Norgreen and Lidé agree that further down the road, we may see a rise in tele-robotics. Using remote-operated robotics, physicians will be able to treat patients in different locations, facilitated by ultra-fast, high-bandwidth network infrastructure, such as 5G. This would help to bridge the urban-rural divide and foster health equity for specialised care.
Remote diagnostics is opening up for full leverage of the workforce and addressing some of the challenges we see with the lack of trained healthcare professionals across critical specialties such as Pathology, where Pathologists are becoming a scarcity.
Identifying at-risk populations for early interventions
According to Lidé, AI can help healthcare administrators to address three priority areas: diagnosis, human error, and healthcare inequities:
“AI-enabled solutions can reduce cost pressures through optimising healthcare operations, such as patient flow and logistics, and on a larger scale, supporting better population management. This second point, which touches on predictive and preventive aspects of healthcare, is particularly important, where it is about identifying at-risk population groups for early interventions. Machine learning could thus enable us to identify at-risk patients earlier on, who could benefit from preventive treatment.”

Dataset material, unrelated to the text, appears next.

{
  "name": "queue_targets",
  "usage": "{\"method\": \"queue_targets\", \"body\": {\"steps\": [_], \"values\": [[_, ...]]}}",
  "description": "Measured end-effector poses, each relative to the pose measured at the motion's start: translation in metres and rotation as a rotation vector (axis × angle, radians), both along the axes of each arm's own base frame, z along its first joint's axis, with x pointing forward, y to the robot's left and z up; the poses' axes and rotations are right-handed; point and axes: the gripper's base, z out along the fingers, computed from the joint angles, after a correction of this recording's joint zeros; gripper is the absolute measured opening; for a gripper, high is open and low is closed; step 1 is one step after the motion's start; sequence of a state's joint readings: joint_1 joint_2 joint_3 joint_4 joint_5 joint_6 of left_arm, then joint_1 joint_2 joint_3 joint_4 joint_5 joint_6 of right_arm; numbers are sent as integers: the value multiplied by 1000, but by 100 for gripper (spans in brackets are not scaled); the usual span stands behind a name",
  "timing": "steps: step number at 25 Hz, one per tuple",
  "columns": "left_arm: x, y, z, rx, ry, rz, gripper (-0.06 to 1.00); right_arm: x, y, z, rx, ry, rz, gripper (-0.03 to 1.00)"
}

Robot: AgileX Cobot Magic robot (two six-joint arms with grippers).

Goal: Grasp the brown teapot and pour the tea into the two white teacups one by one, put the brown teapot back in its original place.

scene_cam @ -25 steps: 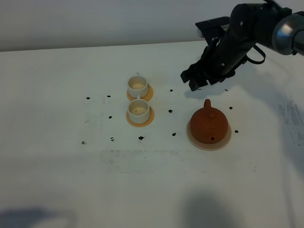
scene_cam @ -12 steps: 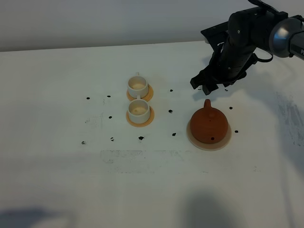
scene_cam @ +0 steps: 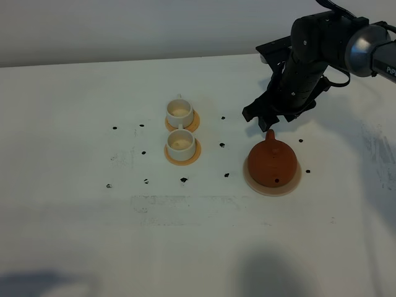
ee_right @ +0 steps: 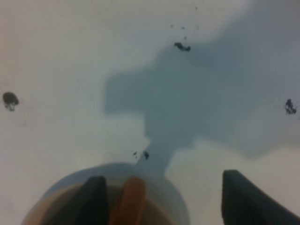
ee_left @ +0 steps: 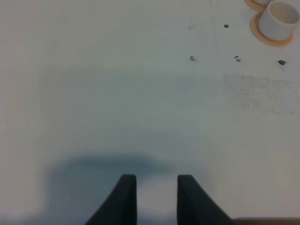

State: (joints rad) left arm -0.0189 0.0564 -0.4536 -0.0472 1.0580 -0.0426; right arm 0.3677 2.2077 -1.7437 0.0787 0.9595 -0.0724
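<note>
Terracotta-brown clay marks the brown teapot (scene_cam: 271,162) in the high view. We find it right of centre, seated on the pale-beige coaster (scene_cam: 292,183) on the white tabletop (scene_cam: 74,235). Its long axis runs up and down the frame. A narrow brown projection points at the upper edge, and a small dark hole shows on the side facing the lower edge. The right end effector (scene_cam: 260,119) hangs directly above that projection in the frame, just beside it; we cannot tell from here whether they touch. Left of the teapot and well apart, the upper white teacup (scene_cam: 179,110) and the lower white teacup (scene_cam: 180,143) stand one above the other, each on an orange-tan disc (scene_cam: 195,122). The upper one's tiny handle points toward the upper edge. Black marks (scene_cam: 184,180) dot the tabletop around them.

In the left wrist view we see the left end effector (ee_left: 156,201) clenched on nothing, its dark fingers (ee_left: 125,199) over bare tabletop. A white teacup (ee_left: 280,18) on its disc sits well apart from them.

In the right wrist view the right end effector (ee_right: 171,201) is released, its jaws spread wide and gripping nothing. The brown teapot (ee_right: 129,204) shows only as its narrow projection, between the fingers and just beside one of them. The coaster (ee_right: 161,178) curves its pale rim around it.
</note>
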Motion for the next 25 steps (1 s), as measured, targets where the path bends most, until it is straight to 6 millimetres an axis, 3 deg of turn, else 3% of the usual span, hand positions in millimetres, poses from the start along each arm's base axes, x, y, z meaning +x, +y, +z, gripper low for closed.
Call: {"method": "queue_targets", "body": {"steps": [16,25], "values": [[0,0,0,0,0,0,21,-7,10,0,-5,25,24,51],[0,0,0,0,0,0,21,-7,7,-1,-49,32,39,51]]}}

More broadly, the increased focus on AI and machine learning can improve the patient experience generally. Paraphrasing Lidé, patients and stakeholders want to be engaged in healthcare decision-making. Facilitating this, AI applications – such as chatbots – can not only empower individuals to engage in their health but also provide them with the information they need in a personalised and conversational way.

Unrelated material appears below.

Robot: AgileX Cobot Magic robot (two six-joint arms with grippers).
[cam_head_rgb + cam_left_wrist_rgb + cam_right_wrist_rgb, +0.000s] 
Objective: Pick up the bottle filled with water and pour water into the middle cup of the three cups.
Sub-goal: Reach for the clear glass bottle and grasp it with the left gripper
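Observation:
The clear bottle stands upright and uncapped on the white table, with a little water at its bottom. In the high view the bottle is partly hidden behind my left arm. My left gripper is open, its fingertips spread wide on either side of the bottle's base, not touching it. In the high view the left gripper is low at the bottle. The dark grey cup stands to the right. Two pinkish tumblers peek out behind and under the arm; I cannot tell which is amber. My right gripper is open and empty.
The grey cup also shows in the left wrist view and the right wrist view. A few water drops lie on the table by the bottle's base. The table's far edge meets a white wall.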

Weathering the perfect storm
For over 200 years, pathologists were reliant on microscopes. Today, Agilent Technologies delivers laboratory solutions covering automated instrument platforms, antibody reagents and software which provides an essential backbone of all cancer diagnostics around the world. While the technologies are improving, Norgreen sees a significant challenge with the lack of trained healthcare professionals across critical specialties such as pathology, where pathologists are becoming a scarcity. This challenge is amplified by the increasing number of people being diagnosed with cancer every year.
While this has planted the seeds for a perfect storm in the healthcare system, artificial intelligence promises to be an effective tool to weather it.
“AI and digitalised processes allow full leverage of the workforce no matter where people are located, and it allows even graduate pathologists with limited experience to provide high quality and consistent diagnosis. Finally, the technologic advancements allow us to save time and resources to ensure cost optimal diagnosis and treatment”, Norgreen explains.
To meet the rise in AI, healthcare and life sciences personnel will require new competencies. Lidé refers to the book “The Most Human Human”, authored by Brian Christian as required reading in this area. Essentially, it describes the rise of AI as a type of maggot therapy – one that consumes only those portions of the physician’s work that are no longer human.
“This means that healthcare administrators need to think critically about where human touch and wisdom – seeing beyond the data – make the most sense and are irreplaceable, and where we can benefit from AI as a source of support.”
Thus, when it comes to technology, healthcare professionals require a nuanced understanding of what can and cannot be delivered. On a deeper level, they must reflect on how the role of healthcare professionals may be changing – from information providers to sense-makers, who have empathy that simply cannot be replicated by AI.